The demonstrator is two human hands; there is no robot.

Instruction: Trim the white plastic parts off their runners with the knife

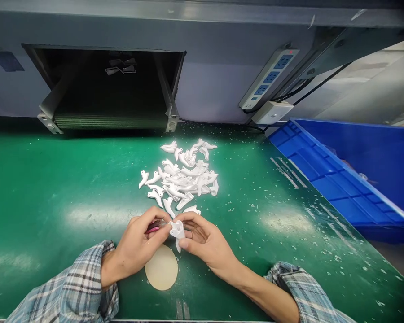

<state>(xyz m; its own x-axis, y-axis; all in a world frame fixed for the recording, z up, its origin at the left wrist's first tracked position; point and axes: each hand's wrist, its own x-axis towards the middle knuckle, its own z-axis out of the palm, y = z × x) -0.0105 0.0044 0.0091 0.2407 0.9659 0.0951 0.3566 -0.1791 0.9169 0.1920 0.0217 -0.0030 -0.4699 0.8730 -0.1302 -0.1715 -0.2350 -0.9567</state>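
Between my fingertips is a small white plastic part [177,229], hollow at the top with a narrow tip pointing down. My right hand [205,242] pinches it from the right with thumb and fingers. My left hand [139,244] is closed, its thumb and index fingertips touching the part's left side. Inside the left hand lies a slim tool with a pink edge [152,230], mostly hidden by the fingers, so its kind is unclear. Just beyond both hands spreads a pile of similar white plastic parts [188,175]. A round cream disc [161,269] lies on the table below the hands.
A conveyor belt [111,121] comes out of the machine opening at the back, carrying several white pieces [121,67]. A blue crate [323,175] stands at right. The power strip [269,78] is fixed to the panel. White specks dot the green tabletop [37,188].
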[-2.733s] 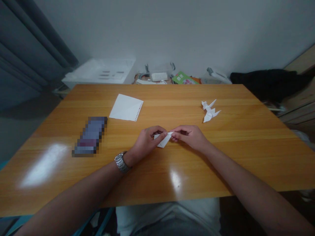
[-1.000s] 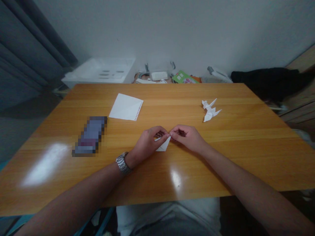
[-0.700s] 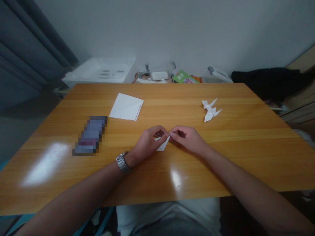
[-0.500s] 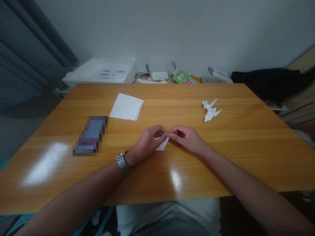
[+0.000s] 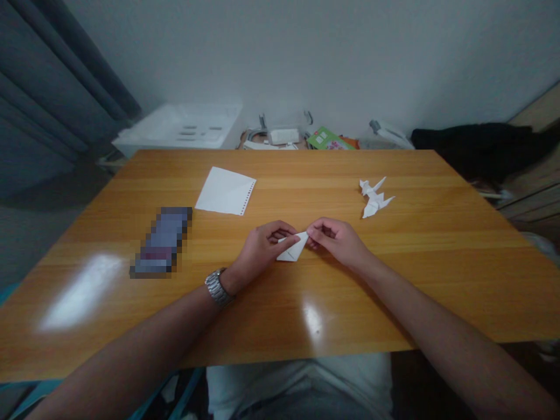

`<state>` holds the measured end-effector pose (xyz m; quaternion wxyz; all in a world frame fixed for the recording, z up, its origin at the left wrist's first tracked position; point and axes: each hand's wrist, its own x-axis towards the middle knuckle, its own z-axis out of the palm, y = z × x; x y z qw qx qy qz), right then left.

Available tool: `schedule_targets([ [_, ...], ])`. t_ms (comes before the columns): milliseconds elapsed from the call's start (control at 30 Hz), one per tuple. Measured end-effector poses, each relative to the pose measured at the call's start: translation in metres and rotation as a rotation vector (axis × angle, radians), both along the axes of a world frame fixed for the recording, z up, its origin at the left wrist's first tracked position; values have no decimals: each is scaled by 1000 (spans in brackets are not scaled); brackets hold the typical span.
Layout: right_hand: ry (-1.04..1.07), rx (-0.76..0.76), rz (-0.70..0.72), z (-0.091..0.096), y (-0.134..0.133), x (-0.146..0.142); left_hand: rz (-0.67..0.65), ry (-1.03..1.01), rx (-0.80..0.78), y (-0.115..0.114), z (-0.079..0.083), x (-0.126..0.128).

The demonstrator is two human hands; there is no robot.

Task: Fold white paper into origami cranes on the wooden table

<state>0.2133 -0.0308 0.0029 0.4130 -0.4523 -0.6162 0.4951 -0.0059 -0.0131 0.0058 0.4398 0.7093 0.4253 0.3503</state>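
At frame centre, the left hand (image 5: 263,248) and right hand (image 5: 336,239) pinch the folded paper (image 5: 294,249) between their fingers; a clean crease wants edges aligned before firm thumb pressure.

The table (image 5: 306,195) was smooth wood, glossy enough to shine brightly at the lower left and lower centre of the frame. The sheet (image 5: 225,191) left of centre, the folded piece (image 5: 294,249) at the centre and the figure (image 5: 373,204) at right were matt paper, the latter two creased. The watch (image 5: 217,287) was shiny metal. The curtain (image 5: 56,76), upper left, looked like matt cloth; the tray (image 5: 164,142), smooth plastic.
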Motion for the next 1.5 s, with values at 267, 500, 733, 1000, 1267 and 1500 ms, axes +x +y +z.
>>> schedule_targets([
  [267,61,-34,-54,-5,5,4,84,-94,-51,2,-2,-1],
  [500,-55,34,2,-7,4,6,45,-12,-23,4,1,-5],
  [733,-247,116,23,1,0,5,15,19,-7,2,2,-5],
  [1000,-50,25,-92,-4,5,7,23,-256,-132,3,-4,1],
  [1267,-24,-11,6,-5,2,2,92,-311,-50,6,-5,1],
  [1500,8,-10,47,-4,-1,-2,26,-307,-35,5,-7,-1],
])
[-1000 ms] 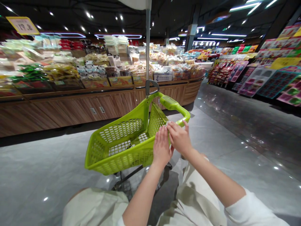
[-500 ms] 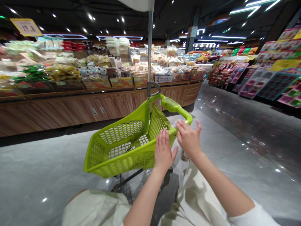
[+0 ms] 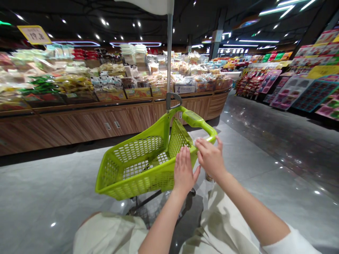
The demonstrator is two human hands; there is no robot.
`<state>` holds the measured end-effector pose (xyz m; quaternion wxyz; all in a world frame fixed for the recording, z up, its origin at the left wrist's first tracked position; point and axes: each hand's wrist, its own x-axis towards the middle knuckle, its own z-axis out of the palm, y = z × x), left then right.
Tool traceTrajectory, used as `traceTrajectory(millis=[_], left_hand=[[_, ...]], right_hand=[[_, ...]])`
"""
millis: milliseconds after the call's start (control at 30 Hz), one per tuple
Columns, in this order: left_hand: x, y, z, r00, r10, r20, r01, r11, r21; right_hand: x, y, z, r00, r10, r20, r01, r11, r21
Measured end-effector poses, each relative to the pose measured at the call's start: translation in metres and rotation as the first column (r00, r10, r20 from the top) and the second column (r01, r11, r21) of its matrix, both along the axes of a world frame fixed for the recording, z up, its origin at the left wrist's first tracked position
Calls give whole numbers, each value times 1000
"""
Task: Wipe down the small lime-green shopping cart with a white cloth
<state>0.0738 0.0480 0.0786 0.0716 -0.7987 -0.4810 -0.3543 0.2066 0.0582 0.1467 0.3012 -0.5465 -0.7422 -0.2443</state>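
- Left hand (image 3: 184,169): fingers straight, flat on near rim of cart (image 3: 132,165), steadying it, gripping nothing.
- Right hand (image 3: 210,157): fingers loosely spread at handle (image 3: 201,124), probably just touching.
- Cart centre, near.

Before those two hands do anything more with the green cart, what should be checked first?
1. Grip of the left hand: flat at the near rim of the green shopping cart, fingers straight, nothing gripped: not ok.
2. Grip of the right hand: fingers spread at the end of the handle, not closed round it: not ok.
3. Stance of the pole by the handle: upright: ok.
4. Gap to the wooden display counter: apart from the cart: ok.
5. State of the wheels: hidden below the basket: cannot tell.
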Motion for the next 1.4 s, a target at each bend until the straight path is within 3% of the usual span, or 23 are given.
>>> traceTrajectory(millis=[67, 133, 233, 333, 433, 533, 600, 667, 733, 833, 933, 1067, 1133, 1200, 1300, 1400], left_hand=[[-2, 0, -1, 1000, -2, -15, 2, 1000, -10], [-6, 0, -1, 1000, 3, -28, -3, 1000, -3], [-9, -2, -2, 999, 10, -35, -9, 1000, 22], [-5, -4, -3, 1000, 20, -15, -20, 999, 33], [1, -3, -4, 1000, 29, 11, -29, 999, 27], [3, 0, -4, 1000, 5, 6, -5, 1000, 1], [0, 2, -3, 1000, -10, -5, 10, 1000, -10], [-3, 2, -1, 1000, -6, -7, 6, 1000, -8], [-4, 2, 1, 1000, 0, -5, 0, 1000, 0], [-2, 1, 3, 1000, 5, 1, -5, 1000, 20], [2, 2, 3, 1000, 5, 5, -5, 1000, 22], [0, 4, 3, 1000, -11, -9, 11, 1000, -10], [-3, 3, 2, 1000, -2, -12, 2, 1000, -8], [-4, 1, 2, 1000, 12, -8, -12, 1000, 7], [-3, 0, 1, 1000, 29, 10, -29, 999, 22], [0, -1, -1, 1000, 26, 12, -27, 999, 24]], right_hand=[[-22, -11, -7, 996, 72, 51, -70, 997, -31], [-17, -13, -5, 985, 153, 75, -149, 987, -57], [30, -1, 8, 986, 165, 24, -164, 986, -38], [67, 12, 19, 994, 13, -112, -9, 999, 38], [45, 9, 13, 994, -31, -108, 35, 999, 40], [-4, -6, -6, 999, 32, -8, -32, 999, -13], [-19, -13, -12, 995, 94, 39, -93, 995, -46], [-7, -10, -10, 985, 166, 52, -163, 985, -63], [23, 1, -1, 982, 188, 11, -187, 981, -47], [53, 20, 10, 989, 56, -139, -53, 998, 25], [31, 20, 4, 983, -23, -185, 31, 999, 44], [-14, 2, -13, 992, 112, -61, -115, 993, -35], [-5, 0, -11, 977, 209, -48, -213, 974, -73], [21, 7, -1, 961, 263, -88, -270, 959, -82], [47, 19, 11, 962, 163, -217, -174, 984, -29], [20, 14, 6, 972, 58, -229, -63, 998, -11]])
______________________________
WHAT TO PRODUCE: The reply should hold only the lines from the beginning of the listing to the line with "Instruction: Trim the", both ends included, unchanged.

YOUR RESPONSE:
The demonstrator is two human hands; there is no robot.

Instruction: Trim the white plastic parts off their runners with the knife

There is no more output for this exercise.